The authors of the posts were unmasked in court filings by attorneys for New Orleans businessman Fred Heebe, whose landfill operations are under federal investigation. Heebe had been nominated by then-President George W. Bush for U.S. attorney in 2001 but withdrew amid allegations he had abused an ex-girlfriend and his ex-wife. He denied the allegations. Letten wound up with the job instead.
Letten is stepping down at a time when his office is ramping up an investigation of former New Orleans Mayor Ray Nagin's administration. The probe has resulted in guilty pleas by two businessmen who said they bribed an unidentified city official.
The misconduct allegations have provided ammunition for defense attorneys to challenge other high-profile prosecutions, including the conviction of five former New Orleans police officers on federal civil rights violations over a deadly shooting on a bridge after Hurricane Katrina in 2005.
Defense attorneys in the so-called Danziger Bridge case have asked for a new trial, arguing that the online posts and other media leaks were part of a campaign to smear the officers and possibly influence potential jurors.
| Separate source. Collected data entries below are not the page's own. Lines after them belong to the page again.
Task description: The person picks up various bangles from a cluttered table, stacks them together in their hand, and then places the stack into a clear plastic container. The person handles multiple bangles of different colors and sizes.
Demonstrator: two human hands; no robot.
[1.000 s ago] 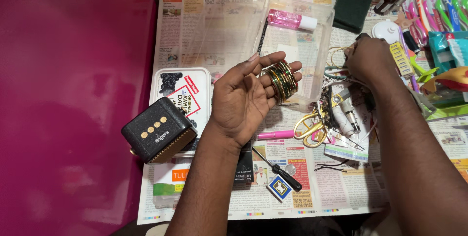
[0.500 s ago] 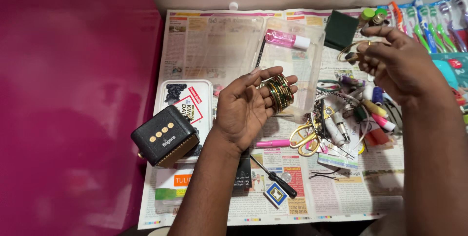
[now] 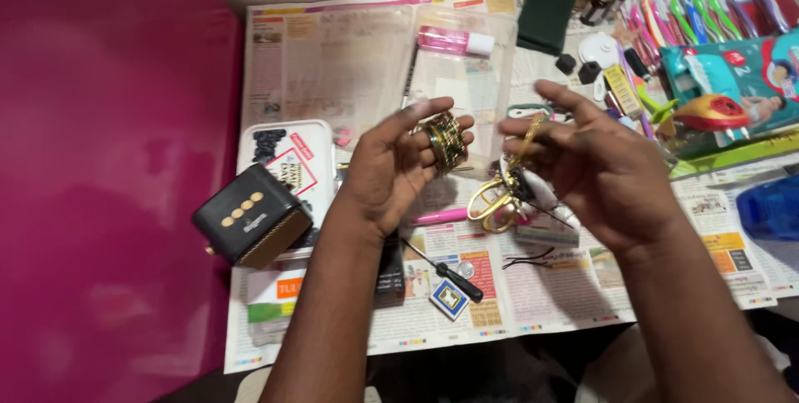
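Left hand [image 3: 391, 172], palm up, grips a stack of bangles [image 3: 445, 140] in curled fingers above the newspaper [image 3: 333, 62]. Right hand [image 3: 595, 166] pinches a single gold bangle [image 3: 529, 138] just beside the stack, not touching. Scissors [image 3: 493, 203] lie beneath, a black speaker [image 3: 250, 218] at left.

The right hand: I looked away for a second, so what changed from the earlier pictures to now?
The right hand left the clutter on the right, picked up a gold bangle and carried it toward the left hand. The left hand stayed palm-up, holding its stack of bangles. The black speaker stayed put.
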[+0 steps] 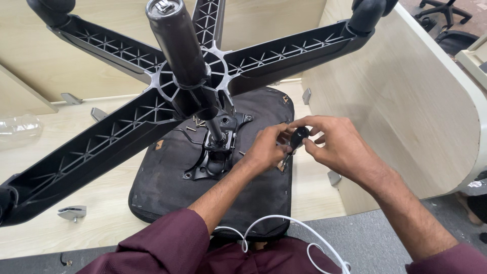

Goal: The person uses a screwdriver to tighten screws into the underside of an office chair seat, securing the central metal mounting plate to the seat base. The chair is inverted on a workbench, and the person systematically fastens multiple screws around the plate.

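Note:
An office chair lies upside down on a desk, its black seat underside (167, 177) facing up. The black five-arm wheel base (127, 127) and gas cylinder (177, 40) rise toward the camera. A metal tilt mechanism plate (218, 147) is at the seat's centre, with loose screws (195, 122) beside it. My right hand (337, 147) grips a black-handled screwdriver (298, 136) over the seat's right edge. My left hand (266, 149) pinches the screwdriver's shaft near the tip, touching the right hand.
Light wooden desk surface (66, 203) with partition walls behind and to the right (406, 101). Metal brackets (72, 213) sit on the desk. A white cable (284, 223) loops over my maroon sleeves. More chair bases (446, 15) stand at far right.

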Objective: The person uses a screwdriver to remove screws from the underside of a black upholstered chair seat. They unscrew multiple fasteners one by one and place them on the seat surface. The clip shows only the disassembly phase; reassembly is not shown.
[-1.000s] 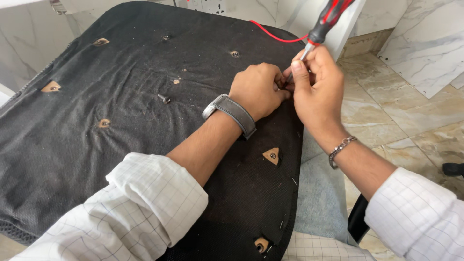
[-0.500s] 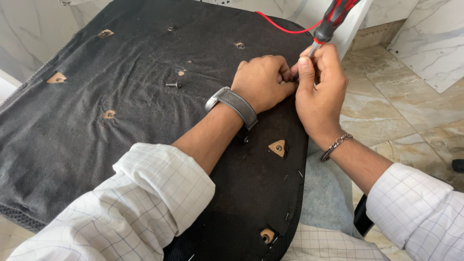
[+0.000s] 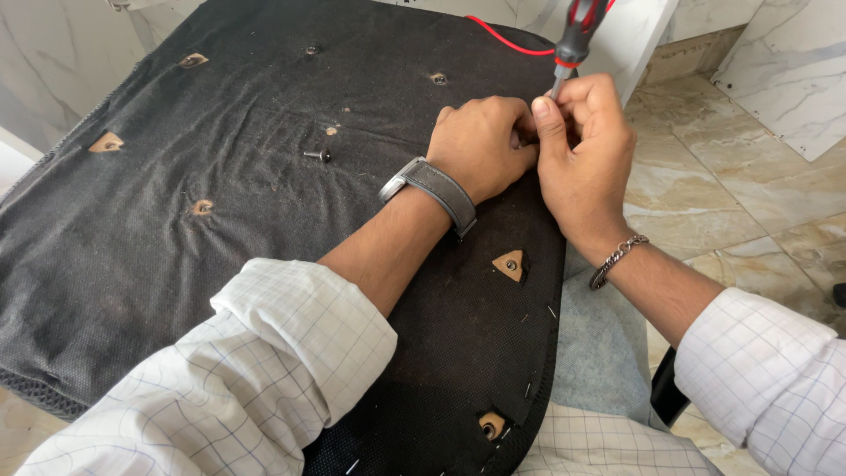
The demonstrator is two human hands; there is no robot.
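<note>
Here, a red-and-black-handled screwdriver with a steel shaft (image 3: 571,40) is held in the right hand (image 3: 586,159), whose fingers are wrapped narrowly round the lower shaft just above the tip, while the left hand (image 3: 483,145) is closed as a loose fist beside it, its fingertips pinched at the same spot near the right edge of the black fabric-covered underside of a seat panel (image 3: 176,229). What is pinched there is hidden by the knuckles and cannot be told. A slip is judged the main risk: with the shaft gripped so low and the handle left unsupported, the tip could be thrown off its seat and driven into the left fingers or through the thin fabric. The panel, which overhangs the marble-tiled floor (image 3: 705,194), could also be rocked by downward pressure. A loose dark screw (image 3: 318,155) lies well apart on the fabric and could be rolled off by any tilt. A thin red wire (image 3: 507,40) is seen behind the handle. No containers are seen; small cut-outs in the fabric (image 3: 509,264) expose only brown board with metal inserts.
</note>
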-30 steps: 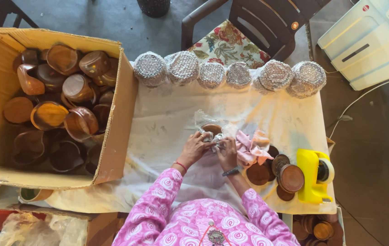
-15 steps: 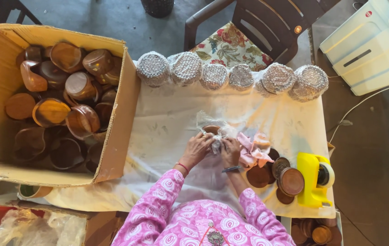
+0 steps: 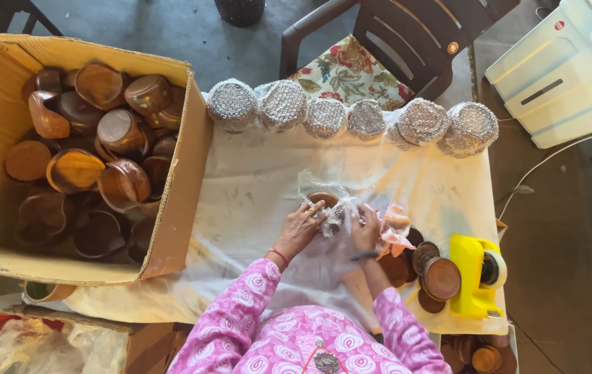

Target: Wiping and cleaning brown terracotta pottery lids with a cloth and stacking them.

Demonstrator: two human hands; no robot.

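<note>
Your left hand (image 3: 301,227) and right hand (image 3: 365,228) meet at the middle of the table, fingers curled narrow around one wooden bowl (image 3: 323,200) and the crinkled clear wrap (image 3: 334,208) bunched over it. Only the bowl's brown rim shows above your fingers; the rest is hidden under plastic and knuckles, so you cannot tell how much of it is covered. A dark band sits on your right wrist and a red thread on your left.

Along the far edge of the white cloth (image 3: 254,194) stands a row of six wrapped bundles (image 3: 325,116), each round and silvery.

Just right of your right hand lies a pink rag (image 3: 394,232), and beside it a stack of round brown lids (image 3: 434,273); about five can be picked out, though they overlap and the count is unsure. One yellow tape dispenser (image 3: 476,277) stands next to them.

At your left, one open cardboard box (image 3: 178,201) holds a heap of bare wooden bowls (image 3: 102,166), well over a dozen, the lower ones lost in shadow.

One dark chair with a floral cushion (image 3: 351,69) stands behind the table. A white machine (image 3: 566,69) is cut off at the top right corner.
</note>
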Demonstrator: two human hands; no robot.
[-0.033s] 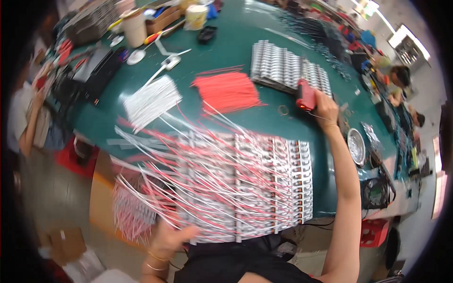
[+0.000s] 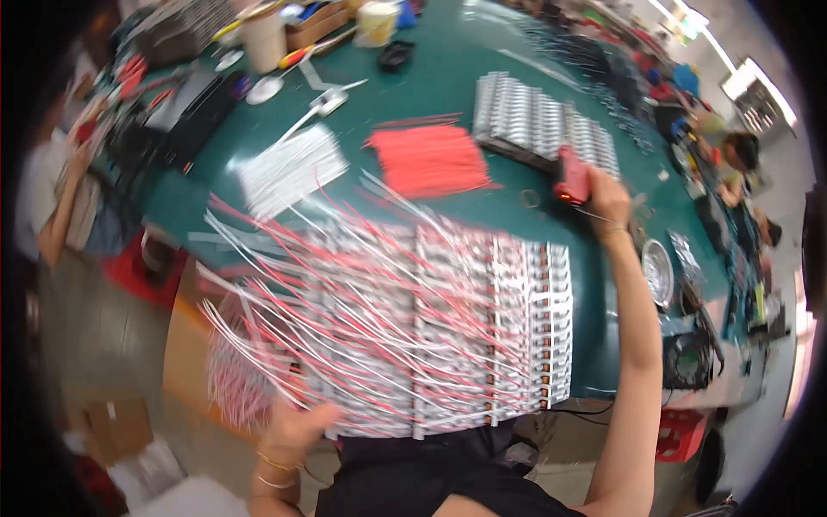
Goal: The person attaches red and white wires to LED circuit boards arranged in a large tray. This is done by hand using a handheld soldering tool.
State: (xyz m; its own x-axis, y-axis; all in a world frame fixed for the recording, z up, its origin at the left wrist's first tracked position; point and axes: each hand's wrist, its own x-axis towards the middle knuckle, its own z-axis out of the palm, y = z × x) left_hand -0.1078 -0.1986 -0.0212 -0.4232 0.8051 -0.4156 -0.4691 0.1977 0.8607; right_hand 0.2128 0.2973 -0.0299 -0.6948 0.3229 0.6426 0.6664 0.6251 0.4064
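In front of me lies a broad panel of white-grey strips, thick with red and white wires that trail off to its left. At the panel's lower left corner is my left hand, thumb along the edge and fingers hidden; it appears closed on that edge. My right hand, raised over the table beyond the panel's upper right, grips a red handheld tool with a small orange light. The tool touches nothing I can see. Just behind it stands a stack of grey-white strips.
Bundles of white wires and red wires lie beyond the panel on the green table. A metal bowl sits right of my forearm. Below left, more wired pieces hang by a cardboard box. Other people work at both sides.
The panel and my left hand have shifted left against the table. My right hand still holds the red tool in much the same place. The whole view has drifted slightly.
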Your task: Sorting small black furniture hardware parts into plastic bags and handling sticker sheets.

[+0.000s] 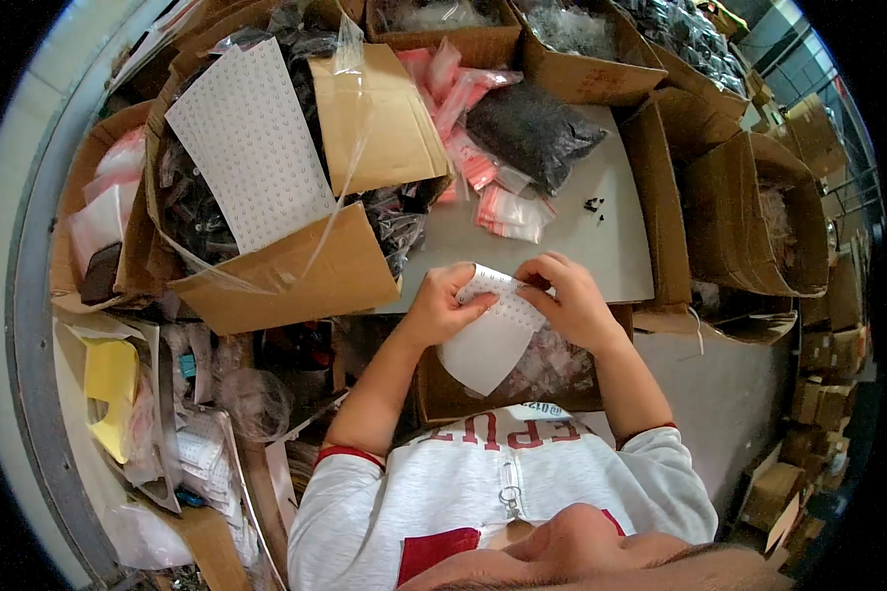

On Thursday, Attorney General Eric Holder announced the appointment of John Horn, a first assistant U.S. attorney in Georgia, to investigate the online posts and leaks.
Edwards, the roguish, wisecracking former governor who was convicted of taking payoffs in return for casino licenses, reacted to Letten's downfall by alluding to the old adage about watching the bodies of one's enemies come floating down the river.
"Sit by the river long enough," he told Baton Rouge TV station WAFB. "I did."